# Cigars as a Weight Loss Plan?



## Mayor Adam West (Jun 28, 2022)

I noticed that when I smoked a cigar I had less of an appetite afterwards. Does anyone know if this is a fact or if I am just imagining things?


----------



## Tom Myers (Jun 28, 2022)

Hasn't worked for Ralph.


----------



## Mayor Adam West (Jun 28, 2022)

Of the Ralph report?


----------



## Tism the Return (Jun 28, 2022)

Don't know about weight but cigars are a pretty effective life loss plan, you just gotta wait it out.


----------



## Joe Swanson (Jun 28, 2022)

Just stop eating as much and move around more fatty


----------



## Xolanite (Jun 28, 2022)

Cigars killed Bernie Mac.


----------



## EnemyStand (Jun 28, 2022)

Nicotine is a stimulant, which represses appetite.
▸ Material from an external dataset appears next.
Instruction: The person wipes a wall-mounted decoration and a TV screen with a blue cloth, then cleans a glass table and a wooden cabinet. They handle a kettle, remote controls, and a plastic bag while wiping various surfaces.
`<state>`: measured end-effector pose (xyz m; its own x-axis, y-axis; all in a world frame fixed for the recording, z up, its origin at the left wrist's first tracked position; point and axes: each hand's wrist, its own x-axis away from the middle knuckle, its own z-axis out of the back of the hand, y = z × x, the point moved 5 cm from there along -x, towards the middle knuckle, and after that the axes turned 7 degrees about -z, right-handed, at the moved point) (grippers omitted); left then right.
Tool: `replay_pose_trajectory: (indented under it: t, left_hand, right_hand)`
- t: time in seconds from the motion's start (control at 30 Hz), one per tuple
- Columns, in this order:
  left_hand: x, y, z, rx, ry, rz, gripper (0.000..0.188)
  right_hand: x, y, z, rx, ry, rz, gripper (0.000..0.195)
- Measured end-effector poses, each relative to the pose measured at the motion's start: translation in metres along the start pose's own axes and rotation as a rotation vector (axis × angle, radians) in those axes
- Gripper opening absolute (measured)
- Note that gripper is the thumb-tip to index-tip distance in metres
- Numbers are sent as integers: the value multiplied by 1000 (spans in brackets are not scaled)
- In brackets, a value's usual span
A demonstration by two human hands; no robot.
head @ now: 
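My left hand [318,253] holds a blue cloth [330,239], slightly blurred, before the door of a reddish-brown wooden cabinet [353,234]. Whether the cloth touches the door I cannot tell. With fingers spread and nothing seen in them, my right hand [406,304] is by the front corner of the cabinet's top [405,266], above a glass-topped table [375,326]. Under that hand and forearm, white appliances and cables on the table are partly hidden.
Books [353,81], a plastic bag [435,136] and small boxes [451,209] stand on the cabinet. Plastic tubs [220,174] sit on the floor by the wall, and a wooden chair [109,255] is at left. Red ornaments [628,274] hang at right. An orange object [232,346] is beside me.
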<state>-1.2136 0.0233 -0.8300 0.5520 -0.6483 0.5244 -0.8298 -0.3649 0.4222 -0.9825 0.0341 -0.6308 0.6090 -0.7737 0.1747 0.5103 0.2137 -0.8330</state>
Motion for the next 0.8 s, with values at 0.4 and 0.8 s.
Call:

I like a good smoke myself, but if you want to avoid the risk of mouth cancer like a pussy, you can always drink black coffee or plain tea.


----------



## DumbDude42 (Jun 28, 2022)

nicotine suppresses appetite
but it's probably a lot cheaper to go with regular cigarettes or vape juice than to smoke cigars, those are expensive as fug


----------



## EnemyStand (Jun 28, 2022)

DumbDude42 said:


> nicotine suppresses appetite
> but it's probably a lot cheaper to go with regular cigarettes or vape juice than to smoke cigars, those are expensive as fug


I recently switched back to a pipe. Larger initial buy in, but the upkeep is cheap provided you learn to love the ritual of the style.


----------



## Gimmick Account (Jul 5, 2022)

I use snus or white portions all day and basically have to remind myself to eat so yeah, nicotine could probably be pretty effective.
But if you go that route, order your shit from Sweden. American tobacco companies do their usual bullshit on US "snus", meanwhile there's no established link with the real stuff and mouth cancer or whatever.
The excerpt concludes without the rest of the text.